**DATA SHOWN**
###

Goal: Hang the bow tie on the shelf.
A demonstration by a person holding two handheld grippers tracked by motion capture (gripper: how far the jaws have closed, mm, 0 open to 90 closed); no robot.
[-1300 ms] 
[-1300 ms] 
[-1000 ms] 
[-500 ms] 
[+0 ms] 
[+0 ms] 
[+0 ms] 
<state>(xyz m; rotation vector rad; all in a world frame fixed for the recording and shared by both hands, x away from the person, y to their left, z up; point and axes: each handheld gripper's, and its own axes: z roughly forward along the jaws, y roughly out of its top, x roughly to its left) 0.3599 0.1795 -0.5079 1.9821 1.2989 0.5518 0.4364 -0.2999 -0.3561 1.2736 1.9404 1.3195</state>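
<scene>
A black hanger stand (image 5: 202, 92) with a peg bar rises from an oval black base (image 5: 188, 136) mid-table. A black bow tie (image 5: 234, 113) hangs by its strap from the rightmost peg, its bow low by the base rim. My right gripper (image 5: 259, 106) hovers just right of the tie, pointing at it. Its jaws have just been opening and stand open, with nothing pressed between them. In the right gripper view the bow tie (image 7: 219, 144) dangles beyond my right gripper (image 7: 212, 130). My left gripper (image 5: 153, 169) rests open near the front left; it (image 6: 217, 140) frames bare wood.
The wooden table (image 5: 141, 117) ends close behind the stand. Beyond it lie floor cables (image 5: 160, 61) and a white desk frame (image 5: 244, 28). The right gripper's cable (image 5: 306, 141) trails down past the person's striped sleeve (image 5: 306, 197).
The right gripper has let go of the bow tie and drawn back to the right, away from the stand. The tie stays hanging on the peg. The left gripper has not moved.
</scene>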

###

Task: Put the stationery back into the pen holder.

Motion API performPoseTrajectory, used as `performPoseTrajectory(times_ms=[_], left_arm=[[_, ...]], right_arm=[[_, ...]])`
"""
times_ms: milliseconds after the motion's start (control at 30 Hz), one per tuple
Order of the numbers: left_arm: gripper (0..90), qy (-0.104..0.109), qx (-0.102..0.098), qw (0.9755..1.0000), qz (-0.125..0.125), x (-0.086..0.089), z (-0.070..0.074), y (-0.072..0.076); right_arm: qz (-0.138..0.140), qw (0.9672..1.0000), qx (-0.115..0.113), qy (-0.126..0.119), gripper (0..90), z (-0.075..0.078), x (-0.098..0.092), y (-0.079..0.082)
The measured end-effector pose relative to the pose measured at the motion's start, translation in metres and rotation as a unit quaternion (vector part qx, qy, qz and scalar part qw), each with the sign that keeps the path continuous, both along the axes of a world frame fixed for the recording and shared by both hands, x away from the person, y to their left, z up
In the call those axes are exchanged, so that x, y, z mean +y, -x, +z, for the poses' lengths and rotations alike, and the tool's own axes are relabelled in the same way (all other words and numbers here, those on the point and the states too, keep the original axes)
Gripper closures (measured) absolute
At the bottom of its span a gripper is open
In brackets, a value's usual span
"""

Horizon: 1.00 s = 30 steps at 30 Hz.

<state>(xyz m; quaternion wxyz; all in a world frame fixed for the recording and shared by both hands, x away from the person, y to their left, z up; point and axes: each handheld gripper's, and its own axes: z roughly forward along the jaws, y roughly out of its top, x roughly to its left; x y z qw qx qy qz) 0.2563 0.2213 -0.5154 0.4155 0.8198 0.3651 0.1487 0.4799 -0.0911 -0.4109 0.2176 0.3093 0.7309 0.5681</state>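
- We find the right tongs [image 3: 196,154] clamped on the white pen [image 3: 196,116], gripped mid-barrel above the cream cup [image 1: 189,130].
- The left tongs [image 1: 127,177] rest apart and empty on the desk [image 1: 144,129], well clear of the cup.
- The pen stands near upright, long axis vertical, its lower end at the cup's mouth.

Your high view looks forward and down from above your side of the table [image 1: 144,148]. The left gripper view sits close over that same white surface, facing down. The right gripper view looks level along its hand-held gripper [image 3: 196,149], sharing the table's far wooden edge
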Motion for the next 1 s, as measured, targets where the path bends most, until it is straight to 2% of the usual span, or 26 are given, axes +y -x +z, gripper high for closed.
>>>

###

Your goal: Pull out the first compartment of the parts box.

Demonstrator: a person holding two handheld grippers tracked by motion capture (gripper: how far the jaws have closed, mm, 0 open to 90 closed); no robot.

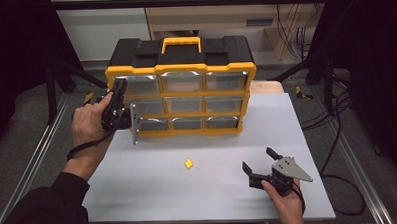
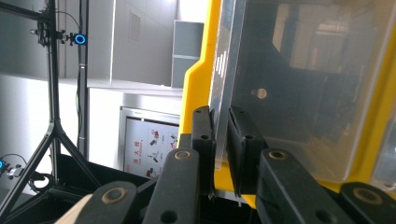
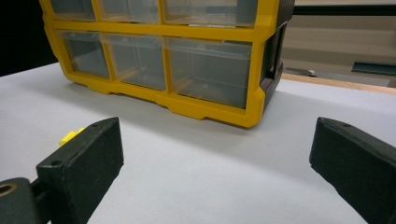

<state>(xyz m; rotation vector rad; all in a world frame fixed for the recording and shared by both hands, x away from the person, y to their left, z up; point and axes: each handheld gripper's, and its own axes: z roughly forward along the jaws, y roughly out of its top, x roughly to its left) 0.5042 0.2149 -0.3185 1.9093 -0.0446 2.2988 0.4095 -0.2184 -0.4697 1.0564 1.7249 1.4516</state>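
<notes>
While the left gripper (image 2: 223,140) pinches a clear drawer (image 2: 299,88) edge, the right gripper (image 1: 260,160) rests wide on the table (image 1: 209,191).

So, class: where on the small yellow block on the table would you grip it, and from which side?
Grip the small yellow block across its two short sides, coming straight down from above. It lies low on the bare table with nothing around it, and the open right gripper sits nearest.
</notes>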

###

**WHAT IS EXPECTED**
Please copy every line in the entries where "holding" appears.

**SOLUTION FOR THIS EXERCISE**
A demonstration by a person holding two handheld grippers tracked by motion capture (gripper: how far the jaws have closed, mm, 0 open to 90 closed); no robot.
Demonstrator: a person holding two handheld grippers tracked by motion capture (gripper: how far the jaws have closed, mm, 0 open to 90 closed); no robot.

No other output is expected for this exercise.